YOUR INSTRUCTIONS: For every line in the material, output its text exactly and exclude any image it holds.

SOURCE MATERIAL:
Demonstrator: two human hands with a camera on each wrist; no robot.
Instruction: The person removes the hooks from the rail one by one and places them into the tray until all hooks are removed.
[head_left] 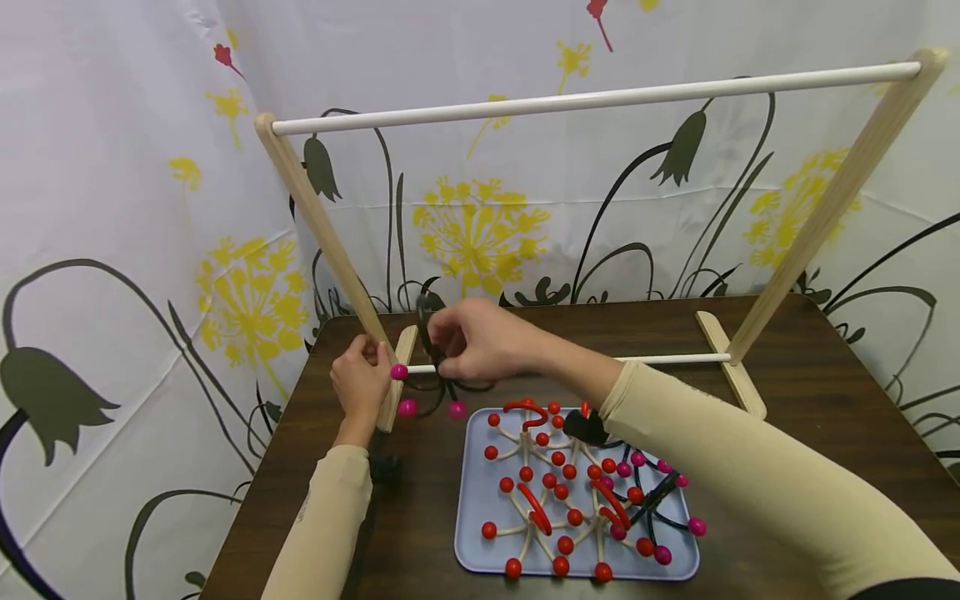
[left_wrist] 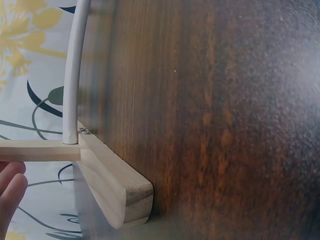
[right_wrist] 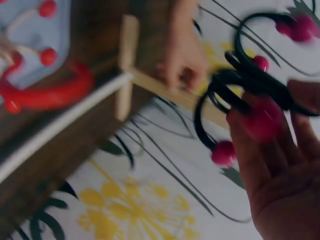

ANSWER FOR THE TASK:
Demonstrator: two human hands with a camera on each wrist; no robot.
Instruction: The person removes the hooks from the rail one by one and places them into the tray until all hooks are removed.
[head_left] 
[left_wrist] 
[right_wrist] 

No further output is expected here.